Student Spotlight: A Leader Unleashed
Author: Carissa Logan
September 10, 2014
“Hi, I’m Henry. I’m a leader in the school. Do you need help?”
Henry is also a leader outside of school. He puts first things first at home, and he greets people he knows in the grocery store.
When people meet Henry, they know he is a leader. What they might not know is that he is also autistic.
When Henry started at Winchester Elementary in second grade, he was in a special education class for students with emotional, behavioral, and learning disabilities. Now, in fourth grade, he has transferred to a general education classroom.
“Henry has taken over the school. He’s on the morning news. He reminds me if I forget the vocabulary word of the day, and he reminds people to greet each other,” said Principal Kathleen Brachmann. “We just put him in a general education classroom, and his family was amazed how easily he transferred into this setting.”

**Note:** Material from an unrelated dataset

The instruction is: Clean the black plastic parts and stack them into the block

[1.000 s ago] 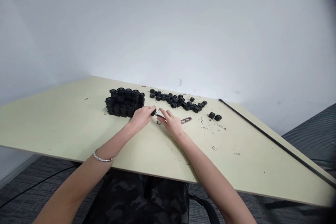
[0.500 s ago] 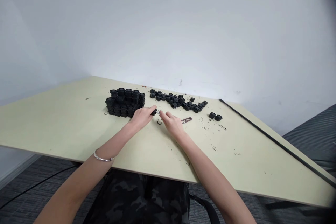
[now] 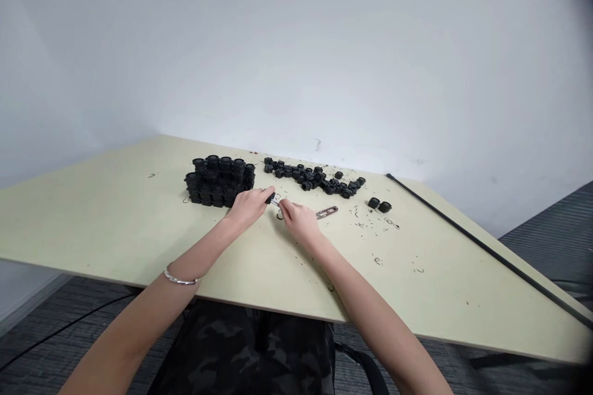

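Left grip closed around a small black molded fitting, which looks light and stiff, and is best held by its body. Right grip has its fingers drawn together at a small silver metal piece against the fitting; whether they pinch it, cannot tell. Both work over the counter, just beside a stacked block of black fittings. Looser fittings, a slotted metal strip and black shavings lie beyond.

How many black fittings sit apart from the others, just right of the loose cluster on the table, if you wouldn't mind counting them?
2: the left fitting and the right fitting, side by side on the pale table, right of the loose cluster. None seems hidden.
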The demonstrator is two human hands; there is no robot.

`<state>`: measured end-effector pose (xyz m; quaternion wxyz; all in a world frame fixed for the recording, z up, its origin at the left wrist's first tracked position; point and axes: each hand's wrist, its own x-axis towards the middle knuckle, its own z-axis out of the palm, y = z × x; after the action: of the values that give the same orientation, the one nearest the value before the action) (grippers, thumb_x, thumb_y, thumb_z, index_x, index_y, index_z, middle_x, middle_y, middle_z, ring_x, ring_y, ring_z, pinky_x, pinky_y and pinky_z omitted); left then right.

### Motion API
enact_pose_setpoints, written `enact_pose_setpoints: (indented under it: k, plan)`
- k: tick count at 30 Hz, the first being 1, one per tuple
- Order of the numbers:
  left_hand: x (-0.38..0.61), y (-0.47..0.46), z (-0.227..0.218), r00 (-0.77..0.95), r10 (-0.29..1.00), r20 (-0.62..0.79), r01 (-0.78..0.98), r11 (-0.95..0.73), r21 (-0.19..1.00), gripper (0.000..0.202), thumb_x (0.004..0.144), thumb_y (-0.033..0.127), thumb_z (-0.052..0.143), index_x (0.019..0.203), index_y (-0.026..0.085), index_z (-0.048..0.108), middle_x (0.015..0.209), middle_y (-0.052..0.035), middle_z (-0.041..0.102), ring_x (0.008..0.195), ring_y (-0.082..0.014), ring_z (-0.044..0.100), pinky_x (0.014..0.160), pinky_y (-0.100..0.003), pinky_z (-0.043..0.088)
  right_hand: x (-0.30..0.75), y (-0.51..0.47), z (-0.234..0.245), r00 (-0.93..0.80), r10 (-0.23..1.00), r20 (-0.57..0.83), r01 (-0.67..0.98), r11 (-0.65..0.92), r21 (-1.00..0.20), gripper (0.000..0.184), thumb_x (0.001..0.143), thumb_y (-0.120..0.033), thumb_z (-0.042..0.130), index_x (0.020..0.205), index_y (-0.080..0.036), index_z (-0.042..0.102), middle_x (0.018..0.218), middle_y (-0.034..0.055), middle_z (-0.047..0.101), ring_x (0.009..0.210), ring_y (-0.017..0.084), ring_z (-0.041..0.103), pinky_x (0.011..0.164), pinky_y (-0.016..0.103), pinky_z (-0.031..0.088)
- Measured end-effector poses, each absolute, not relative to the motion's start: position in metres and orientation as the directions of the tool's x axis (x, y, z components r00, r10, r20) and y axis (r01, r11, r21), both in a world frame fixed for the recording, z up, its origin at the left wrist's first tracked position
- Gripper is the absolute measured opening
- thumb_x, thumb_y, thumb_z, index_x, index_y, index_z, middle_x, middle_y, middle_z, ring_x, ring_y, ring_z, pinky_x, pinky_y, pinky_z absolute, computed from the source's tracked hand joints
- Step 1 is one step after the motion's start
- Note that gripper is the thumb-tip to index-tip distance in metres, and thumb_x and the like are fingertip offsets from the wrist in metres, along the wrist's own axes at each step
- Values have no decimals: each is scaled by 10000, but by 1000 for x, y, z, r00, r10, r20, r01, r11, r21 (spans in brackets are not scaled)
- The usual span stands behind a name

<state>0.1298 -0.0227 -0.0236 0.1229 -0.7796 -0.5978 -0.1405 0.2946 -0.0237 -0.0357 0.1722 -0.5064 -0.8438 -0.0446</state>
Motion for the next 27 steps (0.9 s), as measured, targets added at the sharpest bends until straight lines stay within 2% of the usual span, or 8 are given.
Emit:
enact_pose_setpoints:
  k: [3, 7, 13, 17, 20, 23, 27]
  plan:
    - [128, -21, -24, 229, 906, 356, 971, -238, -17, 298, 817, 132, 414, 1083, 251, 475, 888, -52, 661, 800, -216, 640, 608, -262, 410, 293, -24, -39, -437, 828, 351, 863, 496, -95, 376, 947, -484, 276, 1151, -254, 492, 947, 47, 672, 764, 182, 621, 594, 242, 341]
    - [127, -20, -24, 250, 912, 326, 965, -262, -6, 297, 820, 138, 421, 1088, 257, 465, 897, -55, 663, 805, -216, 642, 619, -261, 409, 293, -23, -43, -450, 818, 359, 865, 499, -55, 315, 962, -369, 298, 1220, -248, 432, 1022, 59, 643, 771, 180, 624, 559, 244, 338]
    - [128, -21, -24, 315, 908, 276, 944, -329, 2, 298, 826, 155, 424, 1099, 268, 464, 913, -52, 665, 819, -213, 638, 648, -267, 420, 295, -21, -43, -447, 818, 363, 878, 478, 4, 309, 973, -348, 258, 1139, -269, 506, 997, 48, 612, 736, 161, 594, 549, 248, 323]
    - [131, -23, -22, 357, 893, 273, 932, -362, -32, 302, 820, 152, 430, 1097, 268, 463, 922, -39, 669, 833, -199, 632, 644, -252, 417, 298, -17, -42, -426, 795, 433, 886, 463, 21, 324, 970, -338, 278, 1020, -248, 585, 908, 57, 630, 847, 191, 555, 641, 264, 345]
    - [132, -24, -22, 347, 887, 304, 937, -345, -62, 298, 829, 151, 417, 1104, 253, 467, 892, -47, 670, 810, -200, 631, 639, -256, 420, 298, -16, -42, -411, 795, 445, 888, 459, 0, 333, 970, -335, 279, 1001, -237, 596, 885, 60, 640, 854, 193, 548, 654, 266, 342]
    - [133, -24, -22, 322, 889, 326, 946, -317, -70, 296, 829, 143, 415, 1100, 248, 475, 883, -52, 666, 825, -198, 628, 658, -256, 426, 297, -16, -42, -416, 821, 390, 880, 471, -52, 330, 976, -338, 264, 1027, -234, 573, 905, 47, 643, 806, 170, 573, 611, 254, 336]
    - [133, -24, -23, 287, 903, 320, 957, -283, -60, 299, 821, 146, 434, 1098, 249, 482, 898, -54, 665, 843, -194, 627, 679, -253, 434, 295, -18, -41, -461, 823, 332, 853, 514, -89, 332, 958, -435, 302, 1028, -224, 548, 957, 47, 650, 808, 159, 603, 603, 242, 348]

Principal Brachmann, Henry’s aunt Jessica Wazny, and his former teacher Anne DiRado, all attribute Henry’s transformation to the 7 Habits and the leadership language of The Leader in Me.
“This past year he’s come out of his shell. He’s improved so much in reading and math,” said Wazny. “The 7 Habits are something he has in common with other people, and they’ve broadened his horizons.”
“He already had leadership characteristics within him, but he didn’t know how to bring them out,” said DiRado. “The Leader in Me gave him the structure he needed to shine.”
Winchester Elementary is in its sixth year as a Leader in Me School and its fifth year as a Lighthouse school. Henry is only one example Principal Brachmann has seen of The Leader in Me’s positive impact on students with special needs.
“Initially we were not sure if we would see an impact with special education students, but we did,” Brachmann explained. “Behavior issues simmered down, especially with the younger children, right away.”
Principal Brachmann said The Leader in Me positively impacts students with special needs mainly because it provides a common language for students, teachers, and parents for goal setting, behavior, and achievement. When implementing The Leader in Me, Brachmann and her staff used the same approach for the entire school.
“We are all one big, happy family,” Brachmann said. “The parents know that it’s a consistent framework for each student. The parents of special needs students like it because they know everyone in the building is doing it.”
Anne DiRado, who taught special education at Winchester for three years, said The Leader in Me helped Henry and all her students develop confidence.
“When I would get them in my classroom, they would be afraid to take chances. The Leader in Me helped build their leadership skills,” she said. “They would start with small classroom leadership jobs, and at the end of the year, they were helping on a school level.”
Henry continues to be a leader at his school. Because of the leadership environment at Winchester and what he’s learned through the 7 Habits, he is on track to reach his goal of receiving a Regent’s diploma and continuing in the general education classroom.
His progress is well summarized by his aunt, “We’re awestruck. It’s something we didn’t think was possible.”